Cells of a rare lung tumour can reawaken after withdrawal of a specific drug treatment

Traditionally, science has defined senescence as something similar to a state of irreversible cellular aging: cells stop dividing, change their appearance, becoming larger and flatter, and begin to express distinctive molecular markers that allow their senescent state to be identified (such as the β-galactosidase protein). They do not die, but their metabolism is rewired so that the cell is no longer able to divide or carry out its usual activity, which is why sometimes they are called “zombie cells“. This is especially interesting in the field of oncology for the development of therapeutic strategies against cancer, where the main problem is uncontrolled cell proliferation that can be halted by inducing senescence.

However, a new study by a research team from IDIBELL and ICO shows that senescence, when induced with certain drugs, is not always definitive. In tumours such as pleural mesothelioma, cancer cells treated with certain senescence-inducing drugs may appear senescent but, once treatment is withdrawn, they regain their proliferative capacity and drive tumour growth again. The results of the study were recently published in Cell Death & Disease.

Senescence and its use in cancer therapy

Senescence is a state that is activated by stress or irreparable DNA damage, conditions that force the cell to stop activity and freeze to prevent it from acquiring and accumulating more mutations and ultimately becoming malignant. Therefore, it is fundamentally a protective mechanism against cancer. This would explain the interest in novel therapeutic strategies against cancer that would begin by administering drugs that induce a senescent state in cancer cells, forcing them to stop their proliferation, and then attacking them with senolytics (drugs that selectively eliminate senescent cells). Essentially, it’s about freezing the proliferation of cancer cells to make them easier to eliminate.

This works well in the treatment of certain types of tumours, such as breast tumours, with which this strategy of using drugs like palbociblib or abemaciclib that induce senescence is already being used in the clinic. However, the team of Dr. Cristina Muñoz Pinedo and Dr. Ernest Nadal, co-leaders of the Preclinical and Experimental Research in Thoracic Tumors (PRETT) group at IDIBELL and ICO, has shown that drug-induced senescence is not always definitive. Trying to replicate the strategy used with palbociclib in breast cancer, this time, in pleural mesothelioma, a rare and very aggressive type of tumour of the lung pleura, they have seen that the apparently senescent tumour cells were not completely senescent: they could recover their ability to proliferate and, moreover, the senolytics did not affect them.

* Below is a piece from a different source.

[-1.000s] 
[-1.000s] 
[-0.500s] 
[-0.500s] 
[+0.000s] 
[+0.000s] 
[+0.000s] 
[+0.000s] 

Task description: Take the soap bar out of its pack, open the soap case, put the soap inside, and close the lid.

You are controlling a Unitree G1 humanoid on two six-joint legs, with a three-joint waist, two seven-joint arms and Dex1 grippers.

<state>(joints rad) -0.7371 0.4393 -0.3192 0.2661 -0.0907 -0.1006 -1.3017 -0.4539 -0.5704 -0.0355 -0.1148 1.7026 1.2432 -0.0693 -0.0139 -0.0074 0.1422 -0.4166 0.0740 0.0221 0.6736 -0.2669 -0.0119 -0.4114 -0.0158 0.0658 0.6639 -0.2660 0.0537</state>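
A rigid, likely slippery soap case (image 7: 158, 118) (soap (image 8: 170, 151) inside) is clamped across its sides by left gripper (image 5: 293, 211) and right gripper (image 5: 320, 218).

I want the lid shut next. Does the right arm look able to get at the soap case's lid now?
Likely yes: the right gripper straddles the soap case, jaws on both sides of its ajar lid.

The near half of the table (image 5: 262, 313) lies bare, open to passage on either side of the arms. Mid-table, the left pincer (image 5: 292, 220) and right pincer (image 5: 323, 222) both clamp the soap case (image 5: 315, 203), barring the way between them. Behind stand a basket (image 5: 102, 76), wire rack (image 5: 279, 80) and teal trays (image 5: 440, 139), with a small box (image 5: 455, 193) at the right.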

“Pseudosenescence” in pleural mesothelioma

Pleural mesothelioma is a rare and very aggressive cancer, with a strong environmental component, since it is associated with occupational exposure to asbestos. Treatment options are limited and survival rates are low, so most patients receive palliative therapy. “It is a tumour in which we have made little recent progress, so it is very necessary to investigate it to better understand it and find possible useful therapeutic avenues in this cancer,” explains Dr. Ernest Nadal, also scientific director of the Catalan Institute of Oncology (ICO).

In this case, the results from studying the effect of palbociclib on pleural mesothelioma, was unexpected. “Although all tumour cells had the visual and biochemical features of senescence after treatment, senescence was not complete,” Dr. Nadal continues. The cells entered a state of “pseudosenescence“, being able to recover the proliferative capacity when the drug was withdrawn and being resistant to senolytics. “”This suggests that, in therapies like this, cells may appear senescent and unproliferative, essentially half dead, but in reality they can grow back, so it is necessary to deliver a “second blow” to ensure that tumour cells die,” adds Dr. Cristina Muñoz.

Again, the diversity of cancer

These findings underline, in short, that senescence is not a uniform state. “Rather, it is a spectrum of stability that depends on the drug used to induce it and the type of tumour,” says Iswarya Sreeram, first author of the study and a PhD student at IDIBELL. “That means we can’t rely entirely on molecular markers to identify a senescent state in treated tumour cells, but it’s vital to make sure they can’t regain their proliferative capacity to better characterise the nature and efficacy of drug-induced senescence in any given tumour model .”

“Although we’ve encountered unexpected results, basic science research like ours in pleural mesothelioma is necessary. Clinical studies are essential, but you also must do preclinical to know where to go, and question if what we know is true,” concludes Dr. Muñoz.